Anti-depressants Weaken The Bones Of Menopausal Women

Scientists have declared anti-depressants dangerous for women going through menopause. Women take the help of anti-depressants to endure the stress of menopause, but now scientists have said that anti depressants increase the risk of broken bones by 76%.

Doctors are being urged to reduce the period for which they prescribe the pills, as the risk continues to last for several years after the women have taken the drugs.

Menopause means the onset of Irregular periods, Vaginal dryness, Hot flashes, Night sweats, Sleep problems, Mood changes, Weight gain and slowed metabolism, Thinning hair and dry skin and Loss of breast fullness.

In order to endure the pain of having to go through all of this, doctors prescribe a type of anti-depressant called SSRI (selective serotonin reuptake inhibitors) the most common one being Prozac.

But now a new research has suggested that a side effect of taking these pills may be the weakening of bones.

SSRIs are among the most commonly prescribed drugs in Britain. Some 30 million prescriptions for them were given out in England last year, at a cost of £74 million (NZ$170 million).

It is not known how many are giving to menopausal females, but it is widely believed that doctors prefer giving anti-depressants rather than hormone replacement therapy, fearing the risk of heart problems.

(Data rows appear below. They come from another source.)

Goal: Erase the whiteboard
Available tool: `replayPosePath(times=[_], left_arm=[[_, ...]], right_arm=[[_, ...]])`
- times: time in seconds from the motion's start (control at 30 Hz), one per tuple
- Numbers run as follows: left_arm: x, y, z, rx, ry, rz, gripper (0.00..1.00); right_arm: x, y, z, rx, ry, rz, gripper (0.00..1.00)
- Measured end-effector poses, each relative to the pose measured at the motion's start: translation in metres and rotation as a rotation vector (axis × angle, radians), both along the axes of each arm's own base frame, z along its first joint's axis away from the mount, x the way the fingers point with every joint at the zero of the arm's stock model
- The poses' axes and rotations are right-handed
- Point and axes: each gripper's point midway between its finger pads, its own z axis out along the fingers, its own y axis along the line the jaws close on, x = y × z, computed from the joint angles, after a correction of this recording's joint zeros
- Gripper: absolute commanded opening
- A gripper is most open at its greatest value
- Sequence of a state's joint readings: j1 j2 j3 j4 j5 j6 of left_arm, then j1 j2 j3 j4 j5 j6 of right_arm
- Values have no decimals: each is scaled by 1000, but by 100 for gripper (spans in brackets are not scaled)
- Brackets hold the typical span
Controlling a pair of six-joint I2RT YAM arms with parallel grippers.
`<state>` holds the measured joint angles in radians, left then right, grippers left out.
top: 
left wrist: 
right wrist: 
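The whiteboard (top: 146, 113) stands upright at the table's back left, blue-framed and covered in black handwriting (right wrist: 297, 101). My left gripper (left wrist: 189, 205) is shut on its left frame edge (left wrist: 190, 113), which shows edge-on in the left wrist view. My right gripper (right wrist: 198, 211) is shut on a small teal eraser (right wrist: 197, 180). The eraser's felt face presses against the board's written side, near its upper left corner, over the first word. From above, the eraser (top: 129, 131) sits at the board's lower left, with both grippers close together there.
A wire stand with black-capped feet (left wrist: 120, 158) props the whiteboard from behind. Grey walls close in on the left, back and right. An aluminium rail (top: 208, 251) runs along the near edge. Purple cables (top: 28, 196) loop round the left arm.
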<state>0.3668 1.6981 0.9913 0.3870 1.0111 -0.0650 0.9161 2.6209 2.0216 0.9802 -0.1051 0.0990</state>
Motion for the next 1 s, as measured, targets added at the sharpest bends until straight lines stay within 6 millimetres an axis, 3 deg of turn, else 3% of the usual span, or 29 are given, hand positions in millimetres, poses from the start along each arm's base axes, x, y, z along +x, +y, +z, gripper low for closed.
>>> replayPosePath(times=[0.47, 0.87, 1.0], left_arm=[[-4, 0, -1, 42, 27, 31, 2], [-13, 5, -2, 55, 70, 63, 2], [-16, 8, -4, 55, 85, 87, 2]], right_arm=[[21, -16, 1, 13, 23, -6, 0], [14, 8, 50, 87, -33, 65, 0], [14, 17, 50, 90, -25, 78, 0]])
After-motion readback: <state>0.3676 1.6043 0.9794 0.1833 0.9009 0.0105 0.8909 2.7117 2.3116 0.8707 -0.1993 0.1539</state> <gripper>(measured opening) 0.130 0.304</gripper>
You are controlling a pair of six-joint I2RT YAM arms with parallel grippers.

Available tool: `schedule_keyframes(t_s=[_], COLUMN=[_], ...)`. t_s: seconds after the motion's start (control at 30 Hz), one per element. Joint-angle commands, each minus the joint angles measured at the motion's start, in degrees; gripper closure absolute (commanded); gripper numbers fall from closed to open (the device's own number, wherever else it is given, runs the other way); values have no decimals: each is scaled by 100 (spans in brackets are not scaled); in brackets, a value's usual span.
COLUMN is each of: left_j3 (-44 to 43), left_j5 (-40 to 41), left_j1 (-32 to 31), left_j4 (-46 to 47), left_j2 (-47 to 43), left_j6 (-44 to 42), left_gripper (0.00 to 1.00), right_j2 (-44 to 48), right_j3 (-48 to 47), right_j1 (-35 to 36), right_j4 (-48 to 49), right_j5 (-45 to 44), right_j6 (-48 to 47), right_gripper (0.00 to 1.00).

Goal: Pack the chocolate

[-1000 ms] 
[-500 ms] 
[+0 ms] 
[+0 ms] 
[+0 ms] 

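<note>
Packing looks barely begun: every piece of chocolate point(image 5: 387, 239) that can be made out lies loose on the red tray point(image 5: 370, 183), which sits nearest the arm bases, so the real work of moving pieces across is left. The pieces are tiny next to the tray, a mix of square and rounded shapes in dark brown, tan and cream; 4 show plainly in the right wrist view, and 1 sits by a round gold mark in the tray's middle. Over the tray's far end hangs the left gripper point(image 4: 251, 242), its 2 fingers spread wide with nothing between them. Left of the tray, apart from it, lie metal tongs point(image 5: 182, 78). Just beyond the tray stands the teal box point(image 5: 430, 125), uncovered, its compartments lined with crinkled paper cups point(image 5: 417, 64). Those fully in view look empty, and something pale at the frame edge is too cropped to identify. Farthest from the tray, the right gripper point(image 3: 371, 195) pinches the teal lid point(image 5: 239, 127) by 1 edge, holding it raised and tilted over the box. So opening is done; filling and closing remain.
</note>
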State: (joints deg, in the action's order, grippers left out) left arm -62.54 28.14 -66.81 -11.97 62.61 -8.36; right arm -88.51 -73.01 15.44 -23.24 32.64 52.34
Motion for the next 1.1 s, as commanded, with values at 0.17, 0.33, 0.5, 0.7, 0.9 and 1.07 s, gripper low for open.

But new NHS guidelines are expected to notify doctors to stop excluding certain women from access to HRT.
Researchers from Northeastern University in Boston analysed data from 370,000 American menopausal women over 12 years. Of these, 137,000 took SSRIs, including fluoxetine, which is known as Prozac, as well as hydrobromide, oxalate, fluvoxamine, paroxetine and sertraline.

This group was then compared to another group, consisting of 236,000 women, who were prescribed indigestion pills over the same period of time.

Among those who took the SSRIs, the rate of fractures was 76 per cent higher one year after starting treatment, 73 per cent higher after two years and 67 per cent higher after five years.

However, the researchers admitted that there study was purely based on statistics, so they could draw no definitive conclusions about cause and effect. But previous research has suggested that anti-depressants may alter the way bones grow, making them thinner and weaker.

The authors, led by injury prevention expert Professor Matthew Miller, wrote in Injury Prevention, part of the British Medical Journal group: “SSRIs appear to increase fracture risk among middle-aged women without psychiatric disorders, an effect sustained over time, suggesting that shorter duration of treatment may decrease this.

Further studies will clarify whether this association between anti-depressants and weaker bones persists at lower doses of the drug.

The National Institute for Health and Care Excellence is expected to publish guidelines later this year telling NHS doctors to stop denying HRT to menopausal women who have high blood pressure.